What the exercise asks:
Search the records for lines with the word "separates" and copy each match.

-*-*-

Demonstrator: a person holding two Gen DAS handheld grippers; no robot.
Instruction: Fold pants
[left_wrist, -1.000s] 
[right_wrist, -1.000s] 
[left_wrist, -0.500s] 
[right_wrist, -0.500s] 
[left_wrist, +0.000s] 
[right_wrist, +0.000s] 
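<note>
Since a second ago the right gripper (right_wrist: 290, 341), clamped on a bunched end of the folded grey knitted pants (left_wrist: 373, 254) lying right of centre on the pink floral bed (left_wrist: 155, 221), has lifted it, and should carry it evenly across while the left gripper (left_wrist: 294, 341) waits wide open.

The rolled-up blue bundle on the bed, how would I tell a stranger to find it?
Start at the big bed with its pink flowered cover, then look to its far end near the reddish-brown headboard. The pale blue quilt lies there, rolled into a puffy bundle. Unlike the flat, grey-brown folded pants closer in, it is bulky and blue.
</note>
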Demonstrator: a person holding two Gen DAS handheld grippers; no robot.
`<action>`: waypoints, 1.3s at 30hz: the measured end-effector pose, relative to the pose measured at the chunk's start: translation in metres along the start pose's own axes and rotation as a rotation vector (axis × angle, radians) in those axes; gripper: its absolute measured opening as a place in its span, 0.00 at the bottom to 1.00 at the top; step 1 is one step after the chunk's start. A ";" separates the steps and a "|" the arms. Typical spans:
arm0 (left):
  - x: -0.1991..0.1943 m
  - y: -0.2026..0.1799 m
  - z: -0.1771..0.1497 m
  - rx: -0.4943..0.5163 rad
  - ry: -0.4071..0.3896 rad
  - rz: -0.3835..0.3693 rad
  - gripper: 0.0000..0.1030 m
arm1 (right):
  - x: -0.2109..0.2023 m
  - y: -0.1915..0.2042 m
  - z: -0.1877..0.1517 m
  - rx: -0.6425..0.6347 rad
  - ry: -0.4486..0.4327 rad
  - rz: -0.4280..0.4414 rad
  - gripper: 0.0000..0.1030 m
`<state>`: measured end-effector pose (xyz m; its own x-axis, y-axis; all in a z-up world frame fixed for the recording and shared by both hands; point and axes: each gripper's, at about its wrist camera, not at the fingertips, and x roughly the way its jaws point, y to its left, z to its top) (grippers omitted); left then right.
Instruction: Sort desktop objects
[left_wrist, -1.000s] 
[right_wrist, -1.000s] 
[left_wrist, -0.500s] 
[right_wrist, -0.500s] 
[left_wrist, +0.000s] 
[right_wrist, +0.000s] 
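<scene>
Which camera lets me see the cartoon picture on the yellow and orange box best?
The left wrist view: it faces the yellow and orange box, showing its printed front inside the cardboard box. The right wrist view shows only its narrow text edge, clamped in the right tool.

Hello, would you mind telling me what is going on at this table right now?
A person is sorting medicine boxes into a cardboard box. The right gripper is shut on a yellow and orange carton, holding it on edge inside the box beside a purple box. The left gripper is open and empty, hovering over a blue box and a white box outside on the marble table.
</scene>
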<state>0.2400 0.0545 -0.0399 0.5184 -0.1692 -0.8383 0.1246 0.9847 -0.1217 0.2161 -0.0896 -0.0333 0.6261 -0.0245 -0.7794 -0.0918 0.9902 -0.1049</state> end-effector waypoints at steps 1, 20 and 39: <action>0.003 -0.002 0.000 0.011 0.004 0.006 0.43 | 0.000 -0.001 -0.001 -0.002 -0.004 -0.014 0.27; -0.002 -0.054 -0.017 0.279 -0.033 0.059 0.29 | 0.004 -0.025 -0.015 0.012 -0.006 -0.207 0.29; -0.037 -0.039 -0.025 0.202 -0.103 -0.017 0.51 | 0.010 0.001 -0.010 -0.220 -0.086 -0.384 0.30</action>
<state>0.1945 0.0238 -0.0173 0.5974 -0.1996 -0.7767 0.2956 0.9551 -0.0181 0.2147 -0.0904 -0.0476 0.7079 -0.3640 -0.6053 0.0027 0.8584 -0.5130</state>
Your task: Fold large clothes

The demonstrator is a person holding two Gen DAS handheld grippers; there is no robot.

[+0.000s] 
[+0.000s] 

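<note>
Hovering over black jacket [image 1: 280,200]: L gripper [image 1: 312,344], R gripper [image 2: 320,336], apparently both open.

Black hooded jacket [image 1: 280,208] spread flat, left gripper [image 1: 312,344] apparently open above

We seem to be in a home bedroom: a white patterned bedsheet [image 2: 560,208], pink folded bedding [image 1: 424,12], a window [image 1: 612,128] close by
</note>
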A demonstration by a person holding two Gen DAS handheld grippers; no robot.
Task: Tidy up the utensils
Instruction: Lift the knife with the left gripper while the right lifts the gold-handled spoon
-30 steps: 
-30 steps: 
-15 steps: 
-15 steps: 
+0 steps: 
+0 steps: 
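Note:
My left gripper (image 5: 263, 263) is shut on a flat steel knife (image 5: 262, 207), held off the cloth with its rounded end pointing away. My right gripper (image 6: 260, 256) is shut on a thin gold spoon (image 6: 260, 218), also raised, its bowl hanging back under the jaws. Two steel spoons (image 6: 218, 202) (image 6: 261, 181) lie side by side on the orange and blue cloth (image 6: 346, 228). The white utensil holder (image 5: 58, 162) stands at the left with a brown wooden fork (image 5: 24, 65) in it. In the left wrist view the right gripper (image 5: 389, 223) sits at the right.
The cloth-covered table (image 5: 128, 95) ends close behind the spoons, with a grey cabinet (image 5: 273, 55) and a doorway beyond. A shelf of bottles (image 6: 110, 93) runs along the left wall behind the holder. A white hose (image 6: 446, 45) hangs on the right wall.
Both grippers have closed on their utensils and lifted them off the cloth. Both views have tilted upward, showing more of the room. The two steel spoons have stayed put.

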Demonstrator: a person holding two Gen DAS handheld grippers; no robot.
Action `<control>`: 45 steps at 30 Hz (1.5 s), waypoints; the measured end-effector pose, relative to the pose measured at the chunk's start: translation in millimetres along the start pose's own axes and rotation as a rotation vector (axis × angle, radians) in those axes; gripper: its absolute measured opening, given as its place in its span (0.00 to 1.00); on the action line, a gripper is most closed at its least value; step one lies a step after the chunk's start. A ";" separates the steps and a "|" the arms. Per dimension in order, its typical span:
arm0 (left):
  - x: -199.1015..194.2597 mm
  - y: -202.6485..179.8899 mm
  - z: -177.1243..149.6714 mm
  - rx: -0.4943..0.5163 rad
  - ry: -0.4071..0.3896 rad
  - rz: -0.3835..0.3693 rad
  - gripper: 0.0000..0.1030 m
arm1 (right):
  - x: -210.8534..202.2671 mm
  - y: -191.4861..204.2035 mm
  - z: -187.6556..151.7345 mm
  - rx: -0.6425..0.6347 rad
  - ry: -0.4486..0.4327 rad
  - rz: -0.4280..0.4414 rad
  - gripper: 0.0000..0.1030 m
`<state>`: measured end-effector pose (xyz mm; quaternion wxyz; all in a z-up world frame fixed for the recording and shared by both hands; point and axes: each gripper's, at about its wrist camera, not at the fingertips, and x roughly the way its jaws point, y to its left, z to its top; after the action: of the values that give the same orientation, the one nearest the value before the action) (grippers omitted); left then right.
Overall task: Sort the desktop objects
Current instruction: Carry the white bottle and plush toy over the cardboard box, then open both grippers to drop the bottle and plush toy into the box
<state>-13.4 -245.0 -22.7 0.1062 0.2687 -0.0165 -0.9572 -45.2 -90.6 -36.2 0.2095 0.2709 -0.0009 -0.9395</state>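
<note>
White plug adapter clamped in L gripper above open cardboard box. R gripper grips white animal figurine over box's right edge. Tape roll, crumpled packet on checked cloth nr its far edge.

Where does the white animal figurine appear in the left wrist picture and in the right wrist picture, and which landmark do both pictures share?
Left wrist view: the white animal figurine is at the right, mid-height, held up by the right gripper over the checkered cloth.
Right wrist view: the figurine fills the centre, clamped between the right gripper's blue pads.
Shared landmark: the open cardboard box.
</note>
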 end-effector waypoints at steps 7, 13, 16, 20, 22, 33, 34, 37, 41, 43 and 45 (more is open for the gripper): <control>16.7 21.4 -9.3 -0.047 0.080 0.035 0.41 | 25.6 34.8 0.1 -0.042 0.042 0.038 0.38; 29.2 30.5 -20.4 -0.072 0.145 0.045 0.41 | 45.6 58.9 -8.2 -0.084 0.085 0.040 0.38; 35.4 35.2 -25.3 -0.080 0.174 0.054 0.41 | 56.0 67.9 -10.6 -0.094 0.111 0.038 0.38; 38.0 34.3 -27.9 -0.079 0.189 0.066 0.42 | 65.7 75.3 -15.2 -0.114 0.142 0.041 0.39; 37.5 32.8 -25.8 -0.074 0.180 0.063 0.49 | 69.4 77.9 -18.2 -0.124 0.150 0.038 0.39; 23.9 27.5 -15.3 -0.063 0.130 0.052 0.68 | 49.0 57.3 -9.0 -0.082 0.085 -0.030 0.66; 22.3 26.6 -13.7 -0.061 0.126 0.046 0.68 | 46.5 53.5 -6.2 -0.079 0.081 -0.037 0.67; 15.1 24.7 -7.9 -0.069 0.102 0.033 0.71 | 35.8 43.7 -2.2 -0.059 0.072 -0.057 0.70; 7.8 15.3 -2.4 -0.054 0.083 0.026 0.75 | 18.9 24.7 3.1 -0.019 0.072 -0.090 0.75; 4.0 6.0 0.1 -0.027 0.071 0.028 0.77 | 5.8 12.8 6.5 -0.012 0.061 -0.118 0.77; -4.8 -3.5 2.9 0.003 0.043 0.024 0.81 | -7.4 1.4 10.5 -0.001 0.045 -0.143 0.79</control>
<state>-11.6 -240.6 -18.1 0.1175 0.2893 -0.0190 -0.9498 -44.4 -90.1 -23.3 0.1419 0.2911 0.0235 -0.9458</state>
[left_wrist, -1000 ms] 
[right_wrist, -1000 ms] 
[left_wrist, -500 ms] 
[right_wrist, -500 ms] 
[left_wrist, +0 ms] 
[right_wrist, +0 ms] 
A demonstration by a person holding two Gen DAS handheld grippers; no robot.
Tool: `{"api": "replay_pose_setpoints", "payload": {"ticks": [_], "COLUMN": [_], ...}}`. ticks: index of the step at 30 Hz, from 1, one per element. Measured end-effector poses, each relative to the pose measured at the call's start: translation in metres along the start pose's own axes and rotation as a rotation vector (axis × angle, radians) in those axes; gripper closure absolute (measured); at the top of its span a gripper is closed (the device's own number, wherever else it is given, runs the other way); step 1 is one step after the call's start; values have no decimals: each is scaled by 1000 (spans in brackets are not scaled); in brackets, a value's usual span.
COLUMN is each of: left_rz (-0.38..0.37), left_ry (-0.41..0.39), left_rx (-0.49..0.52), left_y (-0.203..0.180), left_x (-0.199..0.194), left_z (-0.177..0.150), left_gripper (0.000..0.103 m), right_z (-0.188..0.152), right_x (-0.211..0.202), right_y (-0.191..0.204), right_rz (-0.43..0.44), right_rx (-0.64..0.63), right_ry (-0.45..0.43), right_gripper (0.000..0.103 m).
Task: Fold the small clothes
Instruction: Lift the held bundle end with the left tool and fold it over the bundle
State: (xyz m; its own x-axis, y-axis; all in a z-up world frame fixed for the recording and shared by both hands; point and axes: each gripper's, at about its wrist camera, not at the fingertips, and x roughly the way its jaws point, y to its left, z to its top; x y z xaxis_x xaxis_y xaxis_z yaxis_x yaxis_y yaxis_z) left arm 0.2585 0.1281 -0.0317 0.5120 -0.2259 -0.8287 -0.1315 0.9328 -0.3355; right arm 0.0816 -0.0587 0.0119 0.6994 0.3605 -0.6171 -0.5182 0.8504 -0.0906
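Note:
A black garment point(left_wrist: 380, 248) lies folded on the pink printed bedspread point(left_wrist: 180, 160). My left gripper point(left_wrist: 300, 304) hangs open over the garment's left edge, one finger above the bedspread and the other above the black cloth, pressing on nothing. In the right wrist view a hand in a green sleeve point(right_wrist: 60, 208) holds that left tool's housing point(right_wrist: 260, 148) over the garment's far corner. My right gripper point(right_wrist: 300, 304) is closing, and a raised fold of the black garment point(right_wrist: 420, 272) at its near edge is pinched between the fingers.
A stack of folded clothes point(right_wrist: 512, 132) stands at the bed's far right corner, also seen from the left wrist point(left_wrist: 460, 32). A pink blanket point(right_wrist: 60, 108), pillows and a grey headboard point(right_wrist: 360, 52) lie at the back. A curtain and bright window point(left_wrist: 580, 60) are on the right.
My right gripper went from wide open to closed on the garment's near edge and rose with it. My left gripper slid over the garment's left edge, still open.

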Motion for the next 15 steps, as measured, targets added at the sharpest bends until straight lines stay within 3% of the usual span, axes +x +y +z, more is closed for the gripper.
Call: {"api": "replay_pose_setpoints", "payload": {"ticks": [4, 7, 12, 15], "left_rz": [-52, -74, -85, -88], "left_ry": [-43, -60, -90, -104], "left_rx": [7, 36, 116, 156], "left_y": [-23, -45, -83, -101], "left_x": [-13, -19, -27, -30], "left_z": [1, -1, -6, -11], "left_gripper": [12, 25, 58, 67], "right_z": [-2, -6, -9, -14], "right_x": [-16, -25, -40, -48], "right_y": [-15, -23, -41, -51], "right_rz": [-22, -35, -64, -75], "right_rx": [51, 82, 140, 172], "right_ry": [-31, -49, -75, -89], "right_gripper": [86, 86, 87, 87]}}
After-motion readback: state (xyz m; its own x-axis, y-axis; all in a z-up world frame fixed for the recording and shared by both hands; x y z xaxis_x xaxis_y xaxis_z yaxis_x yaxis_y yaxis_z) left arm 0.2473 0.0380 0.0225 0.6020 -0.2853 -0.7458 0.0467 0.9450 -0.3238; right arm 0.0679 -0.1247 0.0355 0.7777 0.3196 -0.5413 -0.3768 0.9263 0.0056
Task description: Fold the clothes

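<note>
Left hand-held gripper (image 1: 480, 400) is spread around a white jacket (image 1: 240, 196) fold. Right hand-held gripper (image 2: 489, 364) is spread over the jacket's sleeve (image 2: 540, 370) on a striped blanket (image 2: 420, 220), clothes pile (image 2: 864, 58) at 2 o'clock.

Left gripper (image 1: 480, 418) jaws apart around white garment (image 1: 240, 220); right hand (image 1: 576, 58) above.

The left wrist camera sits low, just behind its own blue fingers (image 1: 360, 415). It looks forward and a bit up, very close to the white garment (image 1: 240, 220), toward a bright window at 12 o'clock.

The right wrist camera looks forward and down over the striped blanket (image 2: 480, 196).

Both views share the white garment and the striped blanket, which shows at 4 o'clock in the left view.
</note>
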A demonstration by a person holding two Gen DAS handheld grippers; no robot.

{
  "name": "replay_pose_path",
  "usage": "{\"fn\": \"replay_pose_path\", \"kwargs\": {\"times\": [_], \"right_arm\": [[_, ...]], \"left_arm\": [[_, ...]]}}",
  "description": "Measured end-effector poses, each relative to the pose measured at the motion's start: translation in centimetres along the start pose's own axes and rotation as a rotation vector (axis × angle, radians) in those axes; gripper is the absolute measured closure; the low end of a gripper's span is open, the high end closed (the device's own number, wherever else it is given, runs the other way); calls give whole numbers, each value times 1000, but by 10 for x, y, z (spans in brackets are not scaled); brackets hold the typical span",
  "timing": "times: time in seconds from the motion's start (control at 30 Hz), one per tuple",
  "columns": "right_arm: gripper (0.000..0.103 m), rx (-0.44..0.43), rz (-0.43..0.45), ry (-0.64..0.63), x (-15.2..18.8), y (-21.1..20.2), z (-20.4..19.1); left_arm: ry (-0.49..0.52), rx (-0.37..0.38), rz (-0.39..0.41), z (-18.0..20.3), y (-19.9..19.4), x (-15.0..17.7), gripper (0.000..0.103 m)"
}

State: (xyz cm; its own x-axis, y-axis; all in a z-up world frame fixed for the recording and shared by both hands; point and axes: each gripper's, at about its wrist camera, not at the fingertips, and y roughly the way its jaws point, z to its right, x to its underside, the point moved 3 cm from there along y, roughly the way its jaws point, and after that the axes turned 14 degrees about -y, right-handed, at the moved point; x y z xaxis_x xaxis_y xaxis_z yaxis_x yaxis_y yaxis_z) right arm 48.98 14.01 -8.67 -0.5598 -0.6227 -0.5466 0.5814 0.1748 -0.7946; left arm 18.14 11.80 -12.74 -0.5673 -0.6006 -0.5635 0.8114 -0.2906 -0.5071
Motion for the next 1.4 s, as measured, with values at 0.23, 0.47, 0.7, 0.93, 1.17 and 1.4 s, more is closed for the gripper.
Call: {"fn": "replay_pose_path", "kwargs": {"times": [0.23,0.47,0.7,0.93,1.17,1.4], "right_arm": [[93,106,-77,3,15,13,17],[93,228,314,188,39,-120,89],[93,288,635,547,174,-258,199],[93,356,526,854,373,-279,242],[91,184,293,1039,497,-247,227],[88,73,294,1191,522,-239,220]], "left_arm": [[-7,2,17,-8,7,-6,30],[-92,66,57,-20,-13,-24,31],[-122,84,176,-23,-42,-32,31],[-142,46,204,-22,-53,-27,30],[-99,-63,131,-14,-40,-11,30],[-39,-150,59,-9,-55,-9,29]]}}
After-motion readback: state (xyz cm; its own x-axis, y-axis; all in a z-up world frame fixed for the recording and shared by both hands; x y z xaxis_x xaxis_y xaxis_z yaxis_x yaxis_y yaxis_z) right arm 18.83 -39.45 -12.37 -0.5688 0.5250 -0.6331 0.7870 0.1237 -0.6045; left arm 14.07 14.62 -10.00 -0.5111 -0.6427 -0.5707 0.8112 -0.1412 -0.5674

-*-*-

Task response:
`<action>`: waypoints, 1.3s at 30hz: the measured end-effector pose, relative to the pose measured at the chunk's start: translation in metres along the start pose's own axes and rotation as a rotation vector (axis × angle, radians) in those axes; gripper: its absolute measured opening as a place in its span, 0.00 at the bottom to 1.00 at the top; step 1 is one step after the chunk's start. A ";" separates the steps and a "|" the arms. Typical spans:
Action `<control>`: 45 steps at 30 Hz (1.5 s), waypoints; the measured end-effector pose, relative to the pose measured at the chunk's start: translation in millimetres along the start pose's own axes and rotation as a rotation vector (axis × angle, radians) in those axes; gripper: its absolute measured opening, given as its place in its span (0.00 to 1.00); on the action line, a gripper is most closed at its least value; step one lies a step after the chunk's start. A ";" separates the steps and a "|" the arms. Per dimension in order, its typical span:

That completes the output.